I'm beginning to feel like the way UDTs are designed in D is both awkward and
unnecessarily limiting.  First, we have structs, which seem to be inteded
primarily for C compatibility.  Since structs are a POD type, it makes perfect
sense that they aren't allowed to have a ctor/dtor and that they are not
inheritable (though on some level it seems a tad odd that they can contain
visibility rules, static/dynamic functions, etc, even if that these things don't
actually affect the data footprint).  Second, we have classes which are
full-featured but which may only be constructed on the heap (classes also break
the otherwise universal pointer syntax, so while their use looks stack-based but
it's actually not).

If I want to do RAII in D the solution is simple: use 'auto' with a class type.
This serves as a useful visual aid when scanning code and is probably a useful
hint to the compiler for exception handling.  But what if I want to avoid heap
allocation?  The spec suggests the use of alloca, but unless it guarantees that
this function will be available on all platforms it is not a general solution
(note that alloca is not included in the C or POSIX spec).  Since it is quite
common to desire stack-based allocation for objects whose size is known at
compile-time, I do have one other option: allocate a (properly aligned) array on
the stack and placement-construct my class into it.  But while this is
technically possible, doing so seems awkward and error-prone.

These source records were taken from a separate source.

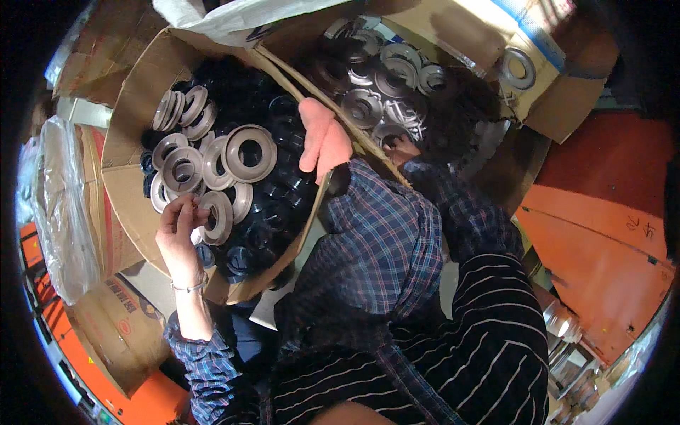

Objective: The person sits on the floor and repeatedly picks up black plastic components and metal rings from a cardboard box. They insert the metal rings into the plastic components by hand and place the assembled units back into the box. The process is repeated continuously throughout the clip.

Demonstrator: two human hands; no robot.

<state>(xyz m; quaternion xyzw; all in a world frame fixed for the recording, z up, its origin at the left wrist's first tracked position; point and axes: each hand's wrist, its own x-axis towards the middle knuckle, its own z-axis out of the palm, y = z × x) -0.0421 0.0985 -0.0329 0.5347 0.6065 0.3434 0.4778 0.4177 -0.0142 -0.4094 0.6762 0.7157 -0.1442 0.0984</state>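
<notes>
An open cardboard box [131, 106] holds many black round parts [273, 212] with several grey metal rings [248, 152] lying on top at its left side. My left hand [178, 237] reaches in from the lower left, and its fingers curl on the rim of one grey ring [216, 216] near the box's front wall. My right hand [322, 138], coming out of a plaid sleeve, lies over the box's right wall [312, 92] and grips its edge, fingers pointing into the box.
A second cardboard box [538, 85] behind the right wall holds more grey rings [397, 71]. A clear plastic bag [57, 212] and printed cartons [117, 326] stand at the left. An orange surface [602, 234] and shiny metal cylinders [567, 340] lie to the right.
</notes>
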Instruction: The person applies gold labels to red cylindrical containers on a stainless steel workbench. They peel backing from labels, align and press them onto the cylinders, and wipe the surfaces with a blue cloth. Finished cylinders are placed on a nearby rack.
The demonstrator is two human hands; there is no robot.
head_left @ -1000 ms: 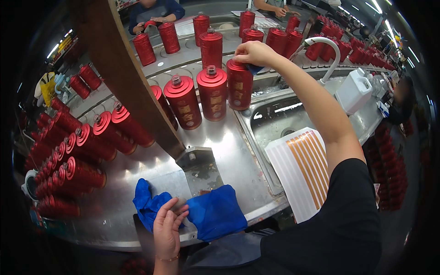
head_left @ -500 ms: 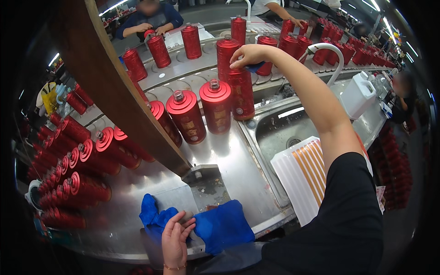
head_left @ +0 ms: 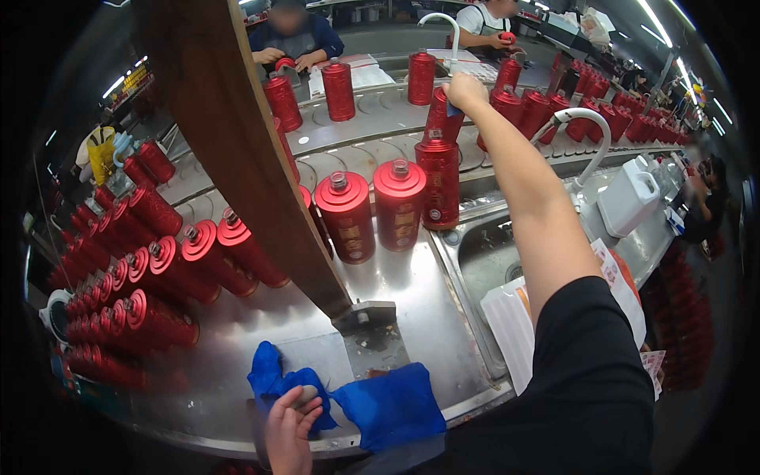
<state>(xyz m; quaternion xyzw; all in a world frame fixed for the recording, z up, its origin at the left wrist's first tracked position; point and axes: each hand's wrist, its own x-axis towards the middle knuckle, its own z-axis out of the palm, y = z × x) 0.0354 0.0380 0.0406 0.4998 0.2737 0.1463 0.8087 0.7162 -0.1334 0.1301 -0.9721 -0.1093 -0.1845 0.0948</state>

So there are two options: a type that can be allocated on the stack or the heap
(struct), but does not have the capacity to be used for RAII, and a type that
can only be allocated on the heap (class, based on general language support)
which may simulate stack-oriented behavior through the use of a keyword.
Perhaps it's my C/C++ background, but this simply doesn't make sense to me.  And
I'm becoming frustrated by my inability to define implicit copy semantics for
UDTs.  I suppose it's something I'm just going to have to live with, but it's
this aspect of D more than any other that is a constant source of irritation.
Should I just accept that I will need to do dynamic memory allocation in any D
program I write that contains class objects?


Sean
Sep 12 2005
next sibling parent reply "Ben Hinkle" <bhinkle mathworks.com> writes:
"Sean Kelly" <sean f4.ca> wrote in message 
news:dg4jj3$27g9$1 digitaldaemon.com...
 While thinking about RAII this morning I was suddenly struck by the 
 oddness of
 the 'auto' keyword in D.  Simply put, the only purpose of this keyword is 
 to
 allow stack-based destruction behavior in D.  Why do we need a keyword for 
 this?
 I'm beginning to feel like the way UDTs are designed in D is both awkward 
 and
 unnecessarily limiting.  First, we have structs, which seem to be inteded
 primarily for C compatibility.  Since structs are a POD type, it makes 
 perfect
 sense that they aren't allowed to have a ctor/dtor and that they are not
 inheritable (though on some level it seems a tad odd that they can contain
 visibility rules, static/dynamic functions, etc, even if that these things 
 don't
 actually affect the data footprint).  Second, we have classes which are
 full-featured but which may only be constructed on the heap (classes also 
 break
 the otherwise universal pointer syntax, so while their use looks 
 stack-based but
 it's actually not).

 If I want to do RAII in D the solution is simple: use 'auto' with a class 
 type.
 This serves as a useful visual aid when scanning code and is probably a 
 useful
 hint to the compiler for exception handling.  But what if I want to avoid 
 heap
 allocation?  The spec suggests the use of alloca, but unless it guarantees 
 that
 this function will be available on all platforms it is not a general 
 solution
 (note that alloca is not included in the C or POSIX spec).  Since it is 
 quite
 common to desire stack-based allocation for objects whose size is known at
 compile-time, I do have one other option: allocate a (properly aligned) 
 array on
 the stack and placement-construct my class into it.  But while this is
 technically possible, doing so seems awkward and error-prone.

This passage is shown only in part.